Material for this exercise -
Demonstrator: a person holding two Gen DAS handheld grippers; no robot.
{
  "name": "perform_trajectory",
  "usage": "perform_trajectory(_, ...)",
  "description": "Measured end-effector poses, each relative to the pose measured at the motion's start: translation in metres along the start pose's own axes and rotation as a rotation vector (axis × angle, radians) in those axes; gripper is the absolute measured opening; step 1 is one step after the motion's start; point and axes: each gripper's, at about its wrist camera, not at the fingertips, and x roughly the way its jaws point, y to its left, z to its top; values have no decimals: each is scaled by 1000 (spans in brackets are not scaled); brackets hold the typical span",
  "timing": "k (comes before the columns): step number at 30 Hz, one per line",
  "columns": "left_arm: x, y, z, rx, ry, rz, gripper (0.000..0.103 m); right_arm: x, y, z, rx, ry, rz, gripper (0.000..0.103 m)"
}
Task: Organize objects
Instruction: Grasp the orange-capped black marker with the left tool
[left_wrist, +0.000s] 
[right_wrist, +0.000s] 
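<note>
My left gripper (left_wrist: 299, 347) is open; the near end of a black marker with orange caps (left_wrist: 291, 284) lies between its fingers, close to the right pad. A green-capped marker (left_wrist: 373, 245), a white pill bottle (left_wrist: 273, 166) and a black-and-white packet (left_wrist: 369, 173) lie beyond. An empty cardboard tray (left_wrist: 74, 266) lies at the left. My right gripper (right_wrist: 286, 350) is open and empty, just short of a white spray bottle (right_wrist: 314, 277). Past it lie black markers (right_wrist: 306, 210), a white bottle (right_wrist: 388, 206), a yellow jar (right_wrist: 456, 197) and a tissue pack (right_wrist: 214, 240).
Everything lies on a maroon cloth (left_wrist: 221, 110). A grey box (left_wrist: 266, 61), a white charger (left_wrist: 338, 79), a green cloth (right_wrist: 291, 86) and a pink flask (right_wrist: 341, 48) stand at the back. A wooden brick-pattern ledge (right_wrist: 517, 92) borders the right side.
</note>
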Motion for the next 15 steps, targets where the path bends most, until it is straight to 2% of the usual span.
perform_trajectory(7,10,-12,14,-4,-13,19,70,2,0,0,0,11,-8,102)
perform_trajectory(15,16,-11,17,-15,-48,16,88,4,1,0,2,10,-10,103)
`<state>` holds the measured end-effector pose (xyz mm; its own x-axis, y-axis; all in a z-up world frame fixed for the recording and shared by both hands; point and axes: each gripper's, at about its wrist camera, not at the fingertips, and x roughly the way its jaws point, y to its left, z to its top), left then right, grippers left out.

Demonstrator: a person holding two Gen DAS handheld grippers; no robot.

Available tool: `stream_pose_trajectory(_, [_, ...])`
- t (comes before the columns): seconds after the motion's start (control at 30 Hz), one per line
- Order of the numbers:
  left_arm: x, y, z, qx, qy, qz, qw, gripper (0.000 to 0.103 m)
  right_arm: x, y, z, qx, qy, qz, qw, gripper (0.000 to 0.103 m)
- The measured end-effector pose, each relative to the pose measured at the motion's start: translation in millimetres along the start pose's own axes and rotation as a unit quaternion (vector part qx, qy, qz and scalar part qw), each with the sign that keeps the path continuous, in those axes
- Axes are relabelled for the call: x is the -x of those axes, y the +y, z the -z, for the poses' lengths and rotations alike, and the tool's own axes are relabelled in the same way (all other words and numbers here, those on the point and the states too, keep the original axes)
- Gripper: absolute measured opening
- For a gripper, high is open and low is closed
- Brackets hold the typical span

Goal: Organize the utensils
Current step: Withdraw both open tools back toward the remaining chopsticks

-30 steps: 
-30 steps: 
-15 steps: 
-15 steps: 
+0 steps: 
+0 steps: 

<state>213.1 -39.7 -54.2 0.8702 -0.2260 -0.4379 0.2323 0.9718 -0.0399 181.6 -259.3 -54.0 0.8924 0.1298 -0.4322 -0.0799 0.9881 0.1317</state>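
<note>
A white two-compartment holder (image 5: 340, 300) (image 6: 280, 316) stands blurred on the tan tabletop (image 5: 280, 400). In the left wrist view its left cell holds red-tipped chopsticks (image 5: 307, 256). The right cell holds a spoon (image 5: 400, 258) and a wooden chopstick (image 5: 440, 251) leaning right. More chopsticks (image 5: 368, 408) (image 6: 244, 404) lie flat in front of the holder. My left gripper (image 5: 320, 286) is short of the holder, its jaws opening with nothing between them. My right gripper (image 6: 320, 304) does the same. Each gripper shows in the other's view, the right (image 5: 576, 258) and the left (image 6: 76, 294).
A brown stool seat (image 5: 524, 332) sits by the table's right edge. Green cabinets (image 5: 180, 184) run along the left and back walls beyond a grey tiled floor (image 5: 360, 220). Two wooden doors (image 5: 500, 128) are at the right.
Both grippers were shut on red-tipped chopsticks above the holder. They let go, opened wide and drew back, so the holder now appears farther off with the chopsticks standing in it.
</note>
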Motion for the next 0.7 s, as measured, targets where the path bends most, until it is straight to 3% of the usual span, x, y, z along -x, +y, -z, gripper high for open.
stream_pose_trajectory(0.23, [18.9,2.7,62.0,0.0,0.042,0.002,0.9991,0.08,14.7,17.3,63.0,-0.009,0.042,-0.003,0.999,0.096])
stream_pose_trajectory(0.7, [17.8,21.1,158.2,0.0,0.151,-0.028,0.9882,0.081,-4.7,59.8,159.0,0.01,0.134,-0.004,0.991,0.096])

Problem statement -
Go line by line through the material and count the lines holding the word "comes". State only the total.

Solution -
2